The companies then pleaded that the West Virginia Company did on April 19, 1931, deposit in the United States mails, in an envelope properly stamped and addressed to W.J. Hitz, as provided in the lease, its bank check payable to him for $3.88, being the rental due April 29, 1931, for the ensuing quarterly period. The companies say that they had no notice or knowledge that the lessors had not received this check until October 20, 1931; that they thereupon promptly tendered the lessors the rentals due, which the lessors refused; and that they are and have been at all times ready, able, and willing to pay the rentals in accordance with the terms of the lease. *487

The replies filed to the separate answers aver the fact to be that the lessor never received this check, and the rental was not paid when due, or tendered until long thereafter.

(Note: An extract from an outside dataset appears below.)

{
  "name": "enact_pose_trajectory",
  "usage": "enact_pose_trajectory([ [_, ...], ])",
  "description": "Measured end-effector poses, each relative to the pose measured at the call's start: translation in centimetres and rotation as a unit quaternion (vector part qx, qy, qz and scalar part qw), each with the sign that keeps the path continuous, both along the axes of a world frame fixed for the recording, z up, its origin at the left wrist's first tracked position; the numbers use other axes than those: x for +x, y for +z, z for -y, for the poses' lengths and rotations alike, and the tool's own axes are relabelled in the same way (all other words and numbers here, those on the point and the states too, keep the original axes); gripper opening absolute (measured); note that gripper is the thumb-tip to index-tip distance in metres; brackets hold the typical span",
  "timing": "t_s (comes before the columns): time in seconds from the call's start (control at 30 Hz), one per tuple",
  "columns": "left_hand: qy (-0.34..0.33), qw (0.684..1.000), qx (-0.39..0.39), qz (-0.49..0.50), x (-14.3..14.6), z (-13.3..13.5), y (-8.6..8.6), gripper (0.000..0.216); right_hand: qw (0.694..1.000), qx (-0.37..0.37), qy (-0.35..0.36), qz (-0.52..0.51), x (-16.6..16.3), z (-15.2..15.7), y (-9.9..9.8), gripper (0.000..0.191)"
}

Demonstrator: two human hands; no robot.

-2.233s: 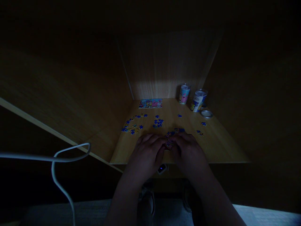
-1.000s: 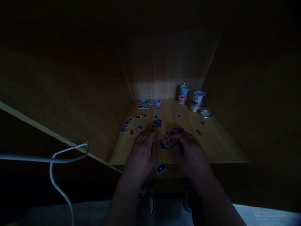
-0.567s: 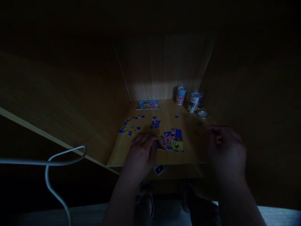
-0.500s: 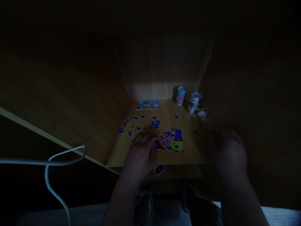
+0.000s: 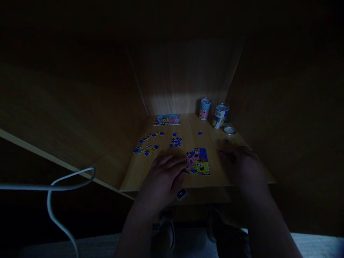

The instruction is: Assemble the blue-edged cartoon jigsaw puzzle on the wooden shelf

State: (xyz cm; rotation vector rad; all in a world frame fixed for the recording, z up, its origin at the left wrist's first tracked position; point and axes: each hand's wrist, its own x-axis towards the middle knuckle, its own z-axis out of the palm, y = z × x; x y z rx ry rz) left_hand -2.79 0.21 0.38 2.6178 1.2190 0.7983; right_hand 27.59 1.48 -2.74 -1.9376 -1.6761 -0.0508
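Observation:
A partly joined jigsaw puzzle (image 5: 199,162) with yellow and pink cartoon figures lies near the shelf's front edge. My left hand (image 5: 165,175) rests over its left side, fingers stretched out and thumb apart, covering part of the picture. To the right of the puzzle, my right hand (image 5: 243,166) is down at the shelf, thumb and forefinger pinched on a small dark puzzle piece (image 5: 220,152). A loose blue piece (image 5: 226,141) lies just beyond those fingers. Dim light blurs the right fingertips.
Loose pieces form a left cluster (image 5: 146,145) and a middle cluster (image 5: 176,141); a single piece (image 5: 200,133) lies farther right. Behind are a picture card (image 5: 167,119), two cartoon cans (image 5: 204,109) and a round lid (image 5: 229,130). Wooden walls enclose the shelf; a white cable (image 5: 61,187) hangs left.
My right hand has moved left to the small pieces beside the puzzle and closed its fingertips there. My left hand has slid slightly right, covering more of the puzzle.

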Motion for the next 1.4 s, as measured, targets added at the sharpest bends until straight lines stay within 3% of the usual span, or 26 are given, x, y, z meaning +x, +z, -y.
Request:
enact_pose_trajectory([
  [0.1, 0.012, 0.998, 0.006, 0.053, -0.1, -0.2, 0.1, 0.033, 1.0, -0.001, 0.011, -0.001, 0.1, -0.1, 0.0, 0.032],
  [0.3, 0.107, 0.989, 0.02, 0.099, -0.3, -0.6, -0.6, 0.022, 1.0, -0.008, 0.027, 0.007, 0.4, -0.1, -0.3, 0.034],
  [0.47, 0.081, 0.993, 0.007, 0.08, -0.4, -0.7, -0.7, 0.018, 0.999, -0.007, 0.035, 0.004, 0.5, -0.2, -0.5, 0.035],
  [0.8, 0.037, 0.997, -0.015, 0.07, -0.1, -0.4, 0.1, 0.019, 0.997, -0.02, -0.018, 0.075, 0.0, 0.2, 0.1, 0.038],
  [1.13, 0.036, 0.996, -0.014, 0.079, 0.0, -0.3, 0.2, 0.019, 0.997, -0.002, -0.029, 0.074, -0.8, 0.6, 0.6, 0.04],
  [1.4, 0.035, 0.997, -0.011, 0.072, -0.1, -0.4, -0.1, 0.018, 0.997, -0.066, -0.02, 0.04, -0.7, 1.2, 1.2, 0.039],
])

Such facts as were adduced at trial as are pertinent to the question at issue will hereinafter be referred to.

The plaintiffs devote much time and energy in establishing the fact that the instrument is what is known as an "unless" lease, that it is not an "or" lease, and therefore the nonpayment of rental works a forfeiture of this lease at the lessor's election. We do not believe that this question aids in the solution of the problem.

The sole question as we see it is: Was payment made in time? Or, otherwise stated, was payment made in this instance in time by deposit in the mails of the bank check in an envelope properly addressed and stamped? If this question is answerable in the affirmative, it is not material or necessary to determine whether nonpayment of rentals would work a forfeiture of this lease.

The proof made on the issue presented is voluminous. There is shown over many pages of the record that the West Virginia Company had many leaseholds; that its officer charged with the duty of paying lease rentals represented similar companies in like capacity, and in order that his duties might be performed expeditiously and accurately it was imperative that his bookkeeping, adding machine totals, the drawing of checks in correct amounts and at the required time, the dating, addressing, and enclosing of these checks in window envelopes in advance of the time of mailing, and in placing the enclosed checks in files and mailing them on the tenth day prior to date of rental-due day, be systematized to such a point that one operation would be a check and recheck as against other operations, to the end that errors should not occur. *488

Such a course is proved to have been employed in the lessee's office, aided by the use of addressograph, adding, stamping, and sealing machines, and that a final check-up had been made in checking the canceled checks as against the bank account and record.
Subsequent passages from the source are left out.